The records below should be copied in full, exactly as shown.

EXERCISE MATERIAL >>

-------

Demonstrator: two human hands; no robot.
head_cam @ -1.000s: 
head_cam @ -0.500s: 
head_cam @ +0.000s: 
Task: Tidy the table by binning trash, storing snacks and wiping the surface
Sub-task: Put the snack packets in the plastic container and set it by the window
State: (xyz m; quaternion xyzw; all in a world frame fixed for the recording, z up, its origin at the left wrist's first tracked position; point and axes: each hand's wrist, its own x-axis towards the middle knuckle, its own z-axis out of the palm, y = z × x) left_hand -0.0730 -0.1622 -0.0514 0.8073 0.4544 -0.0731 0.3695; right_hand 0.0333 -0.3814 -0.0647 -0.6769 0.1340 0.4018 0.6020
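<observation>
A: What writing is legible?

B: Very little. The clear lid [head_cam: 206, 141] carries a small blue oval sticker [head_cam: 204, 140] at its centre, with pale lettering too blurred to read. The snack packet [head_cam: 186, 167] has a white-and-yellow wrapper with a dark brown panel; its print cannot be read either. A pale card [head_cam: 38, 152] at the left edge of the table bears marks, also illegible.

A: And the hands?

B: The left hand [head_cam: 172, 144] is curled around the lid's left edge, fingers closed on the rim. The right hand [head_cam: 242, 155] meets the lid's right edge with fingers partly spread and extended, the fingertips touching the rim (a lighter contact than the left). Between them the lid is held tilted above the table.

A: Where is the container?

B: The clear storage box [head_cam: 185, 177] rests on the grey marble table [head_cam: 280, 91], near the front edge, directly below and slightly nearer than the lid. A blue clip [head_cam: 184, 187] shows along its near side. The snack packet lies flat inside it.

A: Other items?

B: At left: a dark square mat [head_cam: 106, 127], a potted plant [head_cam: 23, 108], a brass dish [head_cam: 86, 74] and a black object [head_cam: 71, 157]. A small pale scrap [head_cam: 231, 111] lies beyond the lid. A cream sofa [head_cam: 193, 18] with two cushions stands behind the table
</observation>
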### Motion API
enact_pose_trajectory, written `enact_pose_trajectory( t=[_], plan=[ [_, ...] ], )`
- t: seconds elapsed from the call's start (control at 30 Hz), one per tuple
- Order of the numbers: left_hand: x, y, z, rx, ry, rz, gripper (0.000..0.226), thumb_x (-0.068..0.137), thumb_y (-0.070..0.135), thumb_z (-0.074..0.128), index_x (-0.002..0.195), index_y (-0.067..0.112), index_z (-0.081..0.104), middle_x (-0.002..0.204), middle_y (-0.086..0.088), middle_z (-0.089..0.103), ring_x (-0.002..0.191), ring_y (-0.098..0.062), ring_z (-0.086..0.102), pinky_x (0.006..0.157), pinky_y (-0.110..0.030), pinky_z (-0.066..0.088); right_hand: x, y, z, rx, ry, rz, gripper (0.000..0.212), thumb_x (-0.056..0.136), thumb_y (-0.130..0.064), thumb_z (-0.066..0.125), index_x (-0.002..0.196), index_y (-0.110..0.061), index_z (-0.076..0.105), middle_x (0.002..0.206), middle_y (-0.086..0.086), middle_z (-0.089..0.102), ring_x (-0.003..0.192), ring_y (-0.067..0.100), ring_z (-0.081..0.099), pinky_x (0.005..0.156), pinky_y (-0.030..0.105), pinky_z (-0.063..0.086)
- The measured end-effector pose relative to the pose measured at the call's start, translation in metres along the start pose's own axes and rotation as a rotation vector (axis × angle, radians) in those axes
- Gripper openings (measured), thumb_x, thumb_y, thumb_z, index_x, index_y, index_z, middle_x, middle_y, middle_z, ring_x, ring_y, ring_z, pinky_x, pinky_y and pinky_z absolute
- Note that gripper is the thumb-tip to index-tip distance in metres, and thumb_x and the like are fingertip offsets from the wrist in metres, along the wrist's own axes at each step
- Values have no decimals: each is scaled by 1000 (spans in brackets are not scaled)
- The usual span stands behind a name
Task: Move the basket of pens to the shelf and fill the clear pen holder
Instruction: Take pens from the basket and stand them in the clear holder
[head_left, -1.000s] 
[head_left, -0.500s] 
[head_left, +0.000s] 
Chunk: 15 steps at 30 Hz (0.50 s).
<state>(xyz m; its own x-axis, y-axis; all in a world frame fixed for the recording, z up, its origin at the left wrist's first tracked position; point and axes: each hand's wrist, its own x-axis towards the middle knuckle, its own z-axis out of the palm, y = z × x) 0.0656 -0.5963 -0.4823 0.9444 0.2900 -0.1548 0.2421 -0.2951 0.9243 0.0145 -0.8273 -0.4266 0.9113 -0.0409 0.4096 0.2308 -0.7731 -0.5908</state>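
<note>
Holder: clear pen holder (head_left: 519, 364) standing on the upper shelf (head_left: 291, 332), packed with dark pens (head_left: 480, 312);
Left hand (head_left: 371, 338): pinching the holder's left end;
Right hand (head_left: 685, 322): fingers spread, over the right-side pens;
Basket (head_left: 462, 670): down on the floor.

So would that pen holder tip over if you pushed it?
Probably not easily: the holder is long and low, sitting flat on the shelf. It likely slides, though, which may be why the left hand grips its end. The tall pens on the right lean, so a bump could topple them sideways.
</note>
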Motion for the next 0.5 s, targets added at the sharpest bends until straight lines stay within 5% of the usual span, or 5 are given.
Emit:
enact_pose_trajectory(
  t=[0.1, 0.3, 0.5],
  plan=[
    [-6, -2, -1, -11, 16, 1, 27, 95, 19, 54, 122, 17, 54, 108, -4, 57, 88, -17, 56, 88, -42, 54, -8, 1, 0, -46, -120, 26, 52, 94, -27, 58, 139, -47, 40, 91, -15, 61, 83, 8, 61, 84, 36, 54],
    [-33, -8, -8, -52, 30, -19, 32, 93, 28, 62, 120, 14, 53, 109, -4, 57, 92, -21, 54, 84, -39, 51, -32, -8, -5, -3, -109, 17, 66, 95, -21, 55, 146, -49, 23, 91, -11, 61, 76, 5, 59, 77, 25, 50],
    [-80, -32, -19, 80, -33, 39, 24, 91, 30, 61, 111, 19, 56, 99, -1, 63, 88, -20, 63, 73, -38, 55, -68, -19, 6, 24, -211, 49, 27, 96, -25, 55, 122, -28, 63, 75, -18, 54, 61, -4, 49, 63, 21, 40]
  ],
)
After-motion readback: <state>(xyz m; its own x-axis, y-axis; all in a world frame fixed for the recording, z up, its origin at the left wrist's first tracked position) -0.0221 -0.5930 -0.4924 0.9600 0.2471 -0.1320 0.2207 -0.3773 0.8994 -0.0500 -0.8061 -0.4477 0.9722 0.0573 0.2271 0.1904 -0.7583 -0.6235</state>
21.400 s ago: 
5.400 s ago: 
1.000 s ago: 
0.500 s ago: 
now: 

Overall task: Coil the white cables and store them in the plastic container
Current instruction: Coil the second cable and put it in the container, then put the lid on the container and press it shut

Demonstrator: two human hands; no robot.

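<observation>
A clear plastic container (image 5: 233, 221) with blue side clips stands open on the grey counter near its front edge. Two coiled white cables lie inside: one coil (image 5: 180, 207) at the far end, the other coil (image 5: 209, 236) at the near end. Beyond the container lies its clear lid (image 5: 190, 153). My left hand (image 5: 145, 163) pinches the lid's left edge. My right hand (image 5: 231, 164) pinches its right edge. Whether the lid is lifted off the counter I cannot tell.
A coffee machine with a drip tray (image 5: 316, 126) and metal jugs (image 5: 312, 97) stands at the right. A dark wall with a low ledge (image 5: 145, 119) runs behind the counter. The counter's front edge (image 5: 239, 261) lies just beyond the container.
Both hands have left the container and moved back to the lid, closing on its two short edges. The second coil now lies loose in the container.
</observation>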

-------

TASK SOLUTION >>
Demonstrator: two human hands; no robot.
head_cam @ -1.000s: 
head_cam @ -0.500s: 
head_cam @ +0.000s: 
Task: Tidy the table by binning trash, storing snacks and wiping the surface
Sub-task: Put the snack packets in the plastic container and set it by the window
State: (xyz m; quaternion xyzw; all in a world frame fixed for the recording, z up, its origin at the left wrist's first tracked position; point and axes: each hand's wrist, its own x-axis towards the middle knuckle, its own z-axis out of the palm, y = z × x) left_hand -0.0730 -0.1622 -0.0514 0.8073 0.4544 -0.0731 0.3695; right_hand 0.0333 -0.3814 -0.0647 -0.6769 0.1340 0.4018 0.6020
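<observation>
A: What writing is legible?

B: Very little. The clear lid [head_cam: 206, 141] carries a small blue oval sticker [head_cam: 204, 140] at its centre, with pale lettering too blurred to read. The snack packet [head_cam: 186, 167] has a white-and-yellow wrapper with a dark brown panel; its print cannot be read either. A pale card [head_cam: 38, 152] at the left edge of the table bears marks, also illegible.

A: And the hands?

B: The left hand [head_cam: 172, 144] is curled around the lid's left edge, fingers closed on the rim. The right hand [head_cam: 242, 155] meets the lid's right edge with fingers partly spread and extended, the fingertips touching the rim (a lighter contact than the left). Between them the lid is held tilted above the table.

A: Where is the container?

B: The clear storage box [head_cam: 185, 177] rests on the grey marble table [head_cam: 280, 91], near the front edge, directly below and slightly nearer than the lid. A blue clip [head_cam: 184, 187] shows along its near side. The snack packet lies flat inside it.

A: Other items?

B: At left: a dark square mat [head_cam: 106, 127], a potted plant [head_cam: 23, 108], a brass dish [head_cam: 86, 74] and a black object [head_cam: 71, 157]. A small pale scrap [head_cam: 231, 111] lies beyond the lid. A cream sofa [head_cam: 193, 18] with two cushions stands behind the table
</observation>
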### Motion API
enact_pose_trajectory, written `enact_pose_trajectory( t=[_], plan=[ [_, ...] ], )`
- t: seconds elapsed from the call's start (control at 30 Hz), one per tuple
- Order of the numbers: left_hand: x, y, z, rx, ry, rz, gripper (0.000..0.226), thumb_x (-0.068..0.137), thumb_y (-0.070..0.135), thumb_z (-0.074..0.128), index_x (-0.002..0.195), index_y (-0.067..0.112), index_z (-0.081..0.104), middle_x (-0.002..0.204), middle_y (-0.086..0.088), middle_z (-0.089..0.103), ring_x (-0.002..0.191), ring_y (-0.098..0.062), ring_z (-0.086..0.102), pinky_x (0.006..0.157), pinky_y (-0.110..0.030), pinky_z (-0.066..0.088); right_hand: x, y, z, rx, ry, rz, gripper (0.000..0.212), thumb_x (-0.056..0.136), thumb_y (-0.130..0.064), thumb_z (-0.066..0.125), index_x (-0.002..0.196), index_y (-0.110..0.061), index_z (-0.076..0.105), middle_x (0.002..0.206), middle_y (-0.086..0.086), middle_z (-0.089..0.102), ring_x (-0.003..0.192), ring_y (-0.067..0.100), ring_z (-0.081..0.099), pinky_x (0.005..0.156), pinky_y (-0.030..0.105), pinky_z (-0.063..0.086)
- The measured end-effector pose relative to the pose measured at the call's start, translation in metres along the start pose's own axes and rotation as a rotation vector (axis × angle, radians) in those axes
- Gripper openings (measured), thumb_x, thumb_y, thumb_z, index_x, index_y, index_z, middle_x, middle_y, middle_z, ring_x, ring_y, ring_z, pinky_x, pinky_y and pinky_z absolute
- Note that gripper is the thumb-tip to index-tip distance in metres, and thumb_x and the like are fingertip offsets from the wrist in metres, along the wrist's own axes at each step
- Values have no decimals: each is scaled by 1000 (spans in brackets are not scaled)
- The usual span stands behind a name
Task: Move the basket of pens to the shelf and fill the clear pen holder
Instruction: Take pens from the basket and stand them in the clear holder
[head_left, -1.000s] 
[head_left, -0.500s] 
[head_left, +0.000s] 
Chunk: 15 steps at 30 Hz (0.50 s).
<state>(xyz m; its own x-axis, y-axis; all in a world frame fixed for the recording, z up, its origin at the left wrist's first tracked position; point and axes: each hand's wrist, its own x-axis towards the middle knuckle, its own z-axis out of the palm, y = z × x) 0.0656 -0.5963 -0.4823 0.9444 0.2900 -0.1548 0.2421 -0.2951 0.9243 0.0145 -0.8273 -0.4266 0.9113 -0.0409 0.4096 0.2308 -0.7731 -0.5908</state>
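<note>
Holder: clear pen holder (head_left: 519, 364) standing on the upper shelf (head_left: 291, 332), packed with dark pens (head_left: 480, 312);
Left hand (head_left: 371, 338): pinching the holder's left end;
Right hand (head_left: 685, 322): fingers spread, over the right-side pens;
Basket (head_left: 462, 670): down on the floor.

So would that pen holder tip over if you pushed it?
Probably not easily: the holder is long and low, sitting flat on the shelf. It likely slides, though, which may be why the left hand grips its end. The tall pens on the right lean, so a bump could topple them sideways.
</note>
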Motion for the next 0.5 s, targets added at the sharpest bends until straight lines stay within 5% of the usual span, or 5 are given.
Emit:
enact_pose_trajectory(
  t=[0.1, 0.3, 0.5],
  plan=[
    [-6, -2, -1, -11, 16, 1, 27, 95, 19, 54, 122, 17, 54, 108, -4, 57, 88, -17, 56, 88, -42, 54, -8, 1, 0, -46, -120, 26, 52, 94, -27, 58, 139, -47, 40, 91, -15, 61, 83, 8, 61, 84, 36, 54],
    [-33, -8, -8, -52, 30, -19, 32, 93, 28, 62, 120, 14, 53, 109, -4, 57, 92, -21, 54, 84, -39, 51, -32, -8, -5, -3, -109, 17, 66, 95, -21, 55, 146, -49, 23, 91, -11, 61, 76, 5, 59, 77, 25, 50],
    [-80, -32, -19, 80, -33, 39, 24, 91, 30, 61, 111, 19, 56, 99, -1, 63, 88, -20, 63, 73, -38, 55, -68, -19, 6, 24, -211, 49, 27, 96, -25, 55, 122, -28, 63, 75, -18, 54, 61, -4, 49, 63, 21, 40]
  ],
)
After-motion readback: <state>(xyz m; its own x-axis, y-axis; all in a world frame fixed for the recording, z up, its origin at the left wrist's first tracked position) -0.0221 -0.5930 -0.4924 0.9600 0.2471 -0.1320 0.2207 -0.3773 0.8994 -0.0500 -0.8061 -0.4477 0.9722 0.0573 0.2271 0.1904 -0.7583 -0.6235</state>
21.400 s ago: 
5.400 s ago: 
1.000 s ago: 
0.500 s ago: 
now: 

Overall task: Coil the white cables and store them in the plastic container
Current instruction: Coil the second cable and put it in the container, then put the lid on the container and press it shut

Demonstrator: two human hands; no robot.

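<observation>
A clear plastic container (image 5: 233, 221) with blue side clips stands open on the grey counter near its front edge. Two coiled white cables lie inside: one coil (image 5: 180, 207) at the far end, the other coil (image 5: 209, 236) at the near end. Beyond the container lies its clear lid (image 5: 190, 153). My left hand (image 5: 145, 163) pinches the lid's left edge. My right hand (image 5: 231, 164) pinches its right edge. Whether the lid is lifted off the counter I cannot tell.
A coffee machine with a drip tray (image 5: 316, 126) and metal jugs (image 5: 312, 97) stands at the right. A dark wall with a low ledge (image 5: 145, 119) runs behind the counter. The counter's front edge (image 5: 239, 261) lies just beyond the container.
Both hands have left the container and moved back to the lid, closing on its two short edges. The second coil now lies loose in the container.
</observation>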

That completes the answer to the exercise.